Another observability 3.0 appears on the horizon

Groan. Well, it’s not like I wasn’t warned. When I first started teasing out the differences between the pillars model and the single unified storage model and applying “2.0” to the latter, Christine was like “so what is going to stop the next vendor from slapping 3.0, 4.0, 5.0 on whatever they’re doing?”

Matt Klein dropped a new blog post last week called “Observability 3.0”, in which he argues that bitdrift’s Capture — a ring buffer storage on mobile devices — deserves that title. This builds on his previous blog posts: “1000x the telemetry at 0.01x the cost”, “Why is observability so expensive?”, and “Reality check: Open Telemetry is not going to solve your observability woes”, wherein he argues that the model of sending your telemetry to a remote aggregator is fundamentally flawed.

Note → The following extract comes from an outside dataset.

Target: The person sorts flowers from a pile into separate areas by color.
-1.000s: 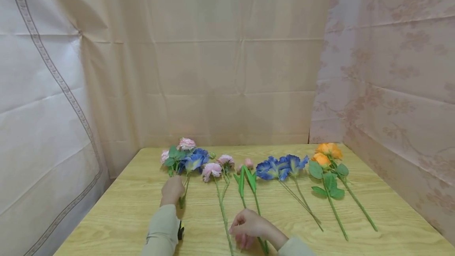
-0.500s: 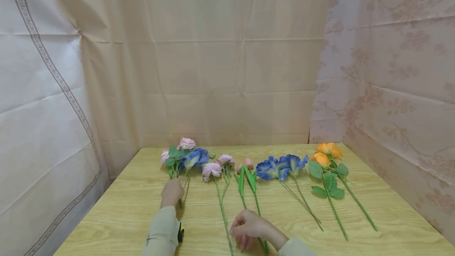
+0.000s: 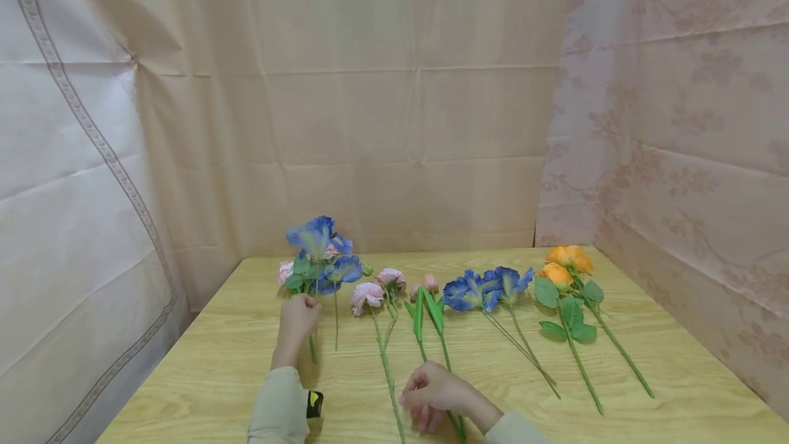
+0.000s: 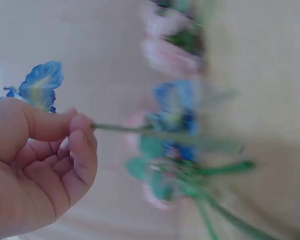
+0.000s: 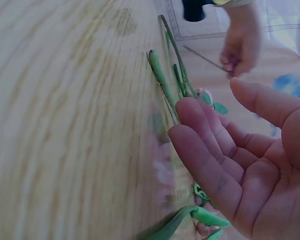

I love Matt Klein’s writing — it’s opinionated, passionate, and deeply technical. It’s a joy to read, full of fun, fiery statements about the “logging industrial complex” and backhanded… let’s call them “compliments”… about companies like ours. I’m a fan, truly.

In retrospect, I semi regret the “o11y 2.0” framing

Yeah, it’s cheap and terribly overdone to use semantic versioning as a marketing technique. (It worked for Tim O’Reilly with “Web 2.0”, but Tim O’Reilly is Tim O’Reilly — the exception that proves the rule.) But that’s not actually why I regret it.

I regret it because a bunch of people — vendors mostly, but not entirely — got really bristly about having “1.0” retroactively applied to describe the multiple pillars model. It reads like a subtle diss, or devaluation of their tools.Unstructured Logs Go Here (Trash)

One of the principles I live my life by is that you should generally call people, or groups of people, what they want to be called.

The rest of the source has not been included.